Human rights are the basic rights and freedoms that belong to every person in the world, from birth until death. They apply regardless of where you are from, what you believe or how you choose to live your life. They can never be taken away, although they can sometimes be restricted – for example if a person breaks the law, or in the interests of national security.
These basic rights are based on values like dignity, fairness, equality, respect and independence. But human rights are not just abstract concepts – they are defined and protected by law. In Ireland these are protected under the Irish Human Rights and Equality Act 2014.
A number of recent policy documents have come out in support of promoting the human rights of drugs users. In Ireland, this is not just a nice idea, it is the law: the 2014 Human Rights and Equality Commission Act makes equal treatment and basic human rights a public sector duty. But old prejudices die hard, and some services and providers see only the drug user and not the human behind them. Therefore we must help them view the world differently.
So what are human rights?

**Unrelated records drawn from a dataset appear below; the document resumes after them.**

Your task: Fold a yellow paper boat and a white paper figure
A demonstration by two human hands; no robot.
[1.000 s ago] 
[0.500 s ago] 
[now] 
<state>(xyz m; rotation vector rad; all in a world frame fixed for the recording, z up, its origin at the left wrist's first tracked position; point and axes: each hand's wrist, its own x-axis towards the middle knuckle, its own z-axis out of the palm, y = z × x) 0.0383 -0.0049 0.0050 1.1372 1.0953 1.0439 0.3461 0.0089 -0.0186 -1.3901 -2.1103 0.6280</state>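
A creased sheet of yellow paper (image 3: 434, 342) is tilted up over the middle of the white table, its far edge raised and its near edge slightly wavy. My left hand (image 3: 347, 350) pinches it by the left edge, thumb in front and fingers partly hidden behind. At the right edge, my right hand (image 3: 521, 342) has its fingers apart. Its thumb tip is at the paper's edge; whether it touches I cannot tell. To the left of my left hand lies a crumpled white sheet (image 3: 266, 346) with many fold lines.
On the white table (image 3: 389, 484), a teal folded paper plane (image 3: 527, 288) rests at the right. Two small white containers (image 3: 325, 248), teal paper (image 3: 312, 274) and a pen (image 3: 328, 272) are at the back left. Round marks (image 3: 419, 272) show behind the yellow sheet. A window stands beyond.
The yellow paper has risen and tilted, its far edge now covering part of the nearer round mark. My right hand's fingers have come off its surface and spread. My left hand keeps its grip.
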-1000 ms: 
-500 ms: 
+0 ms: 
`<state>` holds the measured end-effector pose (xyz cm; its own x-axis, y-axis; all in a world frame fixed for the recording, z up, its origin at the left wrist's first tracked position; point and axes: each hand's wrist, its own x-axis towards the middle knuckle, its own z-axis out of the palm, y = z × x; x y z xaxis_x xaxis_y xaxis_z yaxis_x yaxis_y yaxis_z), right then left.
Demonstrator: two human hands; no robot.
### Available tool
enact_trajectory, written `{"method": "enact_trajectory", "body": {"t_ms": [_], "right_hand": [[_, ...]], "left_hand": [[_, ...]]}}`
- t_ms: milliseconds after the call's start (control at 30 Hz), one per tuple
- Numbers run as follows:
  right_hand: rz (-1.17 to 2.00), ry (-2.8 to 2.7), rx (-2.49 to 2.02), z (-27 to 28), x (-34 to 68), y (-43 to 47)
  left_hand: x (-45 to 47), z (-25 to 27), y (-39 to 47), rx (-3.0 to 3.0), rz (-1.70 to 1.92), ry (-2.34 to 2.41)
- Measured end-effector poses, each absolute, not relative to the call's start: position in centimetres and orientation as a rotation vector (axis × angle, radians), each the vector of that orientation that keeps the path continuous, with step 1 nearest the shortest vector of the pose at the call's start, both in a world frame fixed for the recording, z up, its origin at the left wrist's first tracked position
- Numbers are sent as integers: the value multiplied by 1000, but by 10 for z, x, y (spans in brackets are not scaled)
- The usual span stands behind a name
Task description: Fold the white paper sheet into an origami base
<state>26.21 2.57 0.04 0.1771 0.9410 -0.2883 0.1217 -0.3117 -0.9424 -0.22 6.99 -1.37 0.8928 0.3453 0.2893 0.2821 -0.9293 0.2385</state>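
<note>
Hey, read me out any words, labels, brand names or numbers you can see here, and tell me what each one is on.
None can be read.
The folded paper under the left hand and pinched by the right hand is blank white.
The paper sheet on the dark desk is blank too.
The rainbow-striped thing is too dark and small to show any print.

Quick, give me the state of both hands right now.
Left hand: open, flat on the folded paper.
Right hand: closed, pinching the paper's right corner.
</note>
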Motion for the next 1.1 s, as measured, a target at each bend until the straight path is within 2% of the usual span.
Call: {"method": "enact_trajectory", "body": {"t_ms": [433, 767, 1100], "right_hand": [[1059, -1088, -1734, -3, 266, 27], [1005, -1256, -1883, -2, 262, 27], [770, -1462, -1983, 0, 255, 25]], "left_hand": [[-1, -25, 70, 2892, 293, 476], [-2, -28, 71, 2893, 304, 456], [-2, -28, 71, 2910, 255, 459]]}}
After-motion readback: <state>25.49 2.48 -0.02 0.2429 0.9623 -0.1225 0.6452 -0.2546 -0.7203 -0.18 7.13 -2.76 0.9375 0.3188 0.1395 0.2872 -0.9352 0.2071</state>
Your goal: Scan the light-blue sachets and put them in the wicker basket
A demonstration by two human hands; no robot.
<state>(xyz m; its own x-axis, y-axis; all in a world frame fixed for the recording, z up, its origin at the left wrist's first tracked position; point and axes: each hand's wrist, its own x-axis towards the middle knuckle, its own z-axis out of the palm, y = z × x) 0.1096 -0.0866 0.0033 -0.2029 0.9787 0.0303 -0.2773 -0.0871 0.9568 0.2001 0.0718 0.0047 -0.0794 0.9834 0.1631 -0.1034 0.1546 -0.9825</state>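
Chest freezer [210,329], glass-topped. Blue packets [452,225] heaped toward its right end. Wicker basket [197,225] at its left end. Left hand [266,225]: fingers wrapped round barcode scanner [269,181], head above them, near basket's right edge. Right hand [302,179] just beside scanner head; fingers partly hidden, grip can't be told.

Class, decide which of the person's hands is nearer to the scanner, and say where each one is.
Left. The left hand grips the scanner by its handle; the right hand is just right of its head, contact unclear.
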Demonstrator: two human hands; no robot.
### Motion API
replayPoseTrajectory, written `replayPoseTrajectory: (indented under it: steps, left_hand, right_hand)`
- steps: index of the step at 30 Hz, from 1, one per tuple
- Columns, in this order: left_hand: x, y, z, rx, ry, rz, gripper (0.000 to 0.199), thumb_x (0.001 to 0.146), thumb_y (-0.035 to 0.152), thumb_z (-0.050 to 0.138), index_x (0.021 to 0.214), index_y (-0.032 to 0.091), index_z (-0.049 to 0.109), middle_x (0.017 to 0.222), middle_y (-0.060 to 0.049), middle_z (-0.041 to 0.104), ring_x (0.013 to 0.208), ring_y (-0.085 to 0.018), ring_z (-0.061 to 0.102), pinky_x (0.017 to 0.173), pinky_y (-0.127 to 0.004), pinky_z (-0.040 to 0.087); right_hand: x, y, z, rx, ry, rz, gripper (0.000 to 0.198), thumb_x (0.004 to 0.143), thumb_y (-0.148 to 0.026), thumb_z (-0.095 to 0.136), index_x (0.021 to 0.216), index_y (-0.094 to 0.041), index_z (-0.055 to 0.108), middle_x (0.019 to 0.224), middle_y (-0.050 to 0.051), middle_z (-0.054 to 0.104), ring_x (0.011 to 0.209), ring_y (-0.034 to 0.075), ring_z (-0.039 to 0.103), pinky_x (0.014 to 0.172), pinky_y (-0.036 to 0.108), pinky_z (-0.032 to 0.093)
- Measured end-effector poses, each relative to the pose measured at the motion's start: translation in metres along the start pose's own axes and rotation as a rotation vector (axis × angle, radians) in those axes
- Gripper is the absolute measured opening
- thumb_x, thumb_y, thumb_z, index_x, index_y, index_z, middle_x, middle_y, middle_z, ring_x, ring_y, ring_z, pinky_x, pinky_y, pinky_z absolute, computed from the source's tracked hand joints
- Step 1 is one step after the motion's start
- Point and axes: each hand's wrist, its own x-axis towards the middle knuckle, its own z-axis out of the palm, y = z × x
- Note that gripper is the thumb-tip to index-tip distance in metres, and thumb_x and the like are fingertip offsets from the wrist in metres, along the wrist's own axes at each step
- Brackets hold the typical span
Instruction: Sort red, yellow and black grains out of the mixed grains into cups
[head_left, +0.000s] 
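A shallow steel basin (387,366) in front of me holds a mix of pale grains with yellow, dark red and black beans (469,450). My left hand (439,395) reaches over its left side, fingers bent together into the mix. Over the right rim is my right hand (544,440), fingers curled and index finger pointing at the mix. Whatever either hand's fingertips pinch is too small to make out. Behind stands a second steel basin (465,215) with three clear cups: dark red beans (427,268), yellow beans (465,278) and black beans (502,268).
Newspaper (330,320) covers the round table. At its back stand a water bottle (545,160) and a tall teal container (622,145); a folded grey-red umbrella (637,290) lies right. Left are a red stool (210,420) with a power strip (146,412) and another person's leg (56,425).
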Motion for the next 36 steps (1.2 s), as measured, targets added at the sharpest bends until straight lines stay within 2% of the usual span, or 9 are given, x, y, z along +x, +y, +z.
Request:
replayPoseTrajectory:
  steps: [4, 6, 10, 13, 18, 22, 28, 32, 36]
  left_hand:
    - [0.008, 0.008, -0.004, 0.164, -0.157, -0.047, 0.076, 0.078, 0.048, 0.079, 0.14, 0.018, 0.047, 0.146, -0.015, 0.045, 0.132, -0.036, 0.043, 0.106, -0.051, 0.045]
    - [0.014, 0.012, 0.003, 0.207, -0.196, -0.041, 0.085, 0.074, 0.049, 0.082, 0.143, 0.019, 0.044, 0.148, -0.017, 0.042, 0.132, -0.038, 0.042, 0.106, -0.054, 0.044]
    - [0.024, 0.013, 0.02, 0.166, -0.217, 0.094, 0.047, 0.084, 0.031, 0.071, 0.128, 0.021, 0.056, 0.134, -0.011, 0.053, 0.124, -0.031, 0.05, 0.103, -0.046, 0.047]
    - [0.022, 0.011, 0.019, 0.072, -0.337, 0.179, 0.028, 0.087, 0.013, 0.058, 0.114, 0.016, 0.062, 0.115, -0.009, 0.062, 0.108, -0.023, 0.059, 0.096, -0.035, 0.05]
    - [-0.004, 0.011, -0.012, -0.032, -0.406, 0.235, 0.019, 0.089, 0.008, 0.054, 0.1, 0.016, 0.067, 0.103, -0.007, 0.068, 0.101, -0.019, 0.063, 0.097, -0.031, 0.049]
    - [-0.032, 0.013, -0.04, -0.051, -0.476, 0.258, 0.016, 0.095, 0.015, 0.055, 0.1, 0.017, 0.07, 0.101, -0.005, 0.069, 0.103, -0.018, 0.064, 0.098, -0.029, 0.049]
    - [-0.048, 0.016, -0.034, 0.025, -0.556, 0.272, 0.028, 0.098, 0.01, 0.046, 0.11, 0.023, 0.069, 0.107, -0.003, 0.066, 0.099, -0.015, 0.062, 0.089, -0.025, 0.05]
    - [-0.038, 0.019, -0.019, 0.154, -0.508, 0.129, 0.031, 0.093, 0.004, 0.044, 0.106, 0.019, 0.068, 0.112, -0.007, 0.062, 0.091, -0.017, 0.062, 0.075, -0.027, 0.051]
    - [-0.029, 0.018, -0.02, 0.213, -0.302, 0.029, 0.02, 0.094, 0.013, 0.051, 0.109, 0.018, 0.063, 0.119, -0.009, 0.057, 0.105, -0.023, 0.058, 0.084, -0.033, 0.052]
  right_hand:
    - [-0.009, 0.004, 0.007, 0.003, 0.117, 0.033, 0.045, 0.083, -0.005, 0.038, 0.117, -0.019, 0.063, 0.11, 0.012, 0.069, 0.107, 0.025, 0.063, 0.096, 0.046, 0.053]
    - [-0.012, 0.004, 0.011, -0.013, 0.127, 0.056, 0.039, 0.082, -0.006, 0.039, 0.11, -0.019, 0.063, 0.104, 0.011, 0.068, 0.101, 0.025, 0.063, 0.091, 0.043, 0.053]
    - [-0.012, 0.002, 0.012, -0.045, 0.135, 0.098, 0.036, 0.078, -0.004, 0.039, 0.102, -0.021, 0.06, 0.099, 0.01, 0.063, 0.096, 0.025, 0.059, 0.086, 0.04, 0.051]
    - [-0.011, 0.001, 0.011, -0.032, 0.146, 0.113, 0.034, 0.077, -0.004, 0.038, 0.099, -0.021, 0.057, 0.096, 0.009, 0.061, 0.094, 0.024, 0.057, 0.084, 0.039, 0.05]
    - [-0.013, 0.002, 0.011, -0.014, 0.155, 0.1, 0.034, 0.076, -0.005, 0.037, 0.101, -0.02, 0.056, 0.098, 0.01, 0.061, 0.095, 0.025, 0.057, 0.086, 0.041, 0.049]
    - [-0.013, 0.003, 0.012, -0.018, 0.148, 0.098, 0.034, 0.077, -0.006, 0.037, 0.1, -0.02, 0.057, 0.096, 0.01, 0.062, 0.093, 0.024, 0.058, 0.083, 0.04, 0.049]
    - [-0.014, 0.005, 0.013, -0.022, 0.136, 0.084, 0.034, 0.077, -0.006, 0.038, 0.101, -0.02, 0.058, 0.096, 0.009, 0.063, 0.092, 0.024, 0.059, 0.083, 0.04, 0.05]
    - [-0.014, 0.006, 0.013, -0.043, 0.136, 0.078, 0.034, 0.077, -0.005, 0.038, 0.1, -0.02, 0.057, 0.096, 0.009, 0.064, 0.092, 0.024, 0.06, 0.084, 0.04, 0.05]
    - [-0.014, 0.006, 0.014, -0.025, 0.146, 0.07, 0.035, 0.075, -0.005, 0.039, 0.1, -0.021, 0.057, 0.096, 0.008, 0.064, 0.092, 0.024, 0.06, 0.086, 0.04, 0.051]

Here is an easy rule-of-thumb: if you are a human, you have a right to the same treatment, care, and dignity that should be given to every other human. This includes the right to:
-life and security of one’s own person
-highest attainable standard of health and access to care
-right to work in safe conditions, without coercion
-assembling, associating, and forming organizations
-protection of the law
–not be discriminated against for any reason (gender, ethnicity, sexuality, etc.)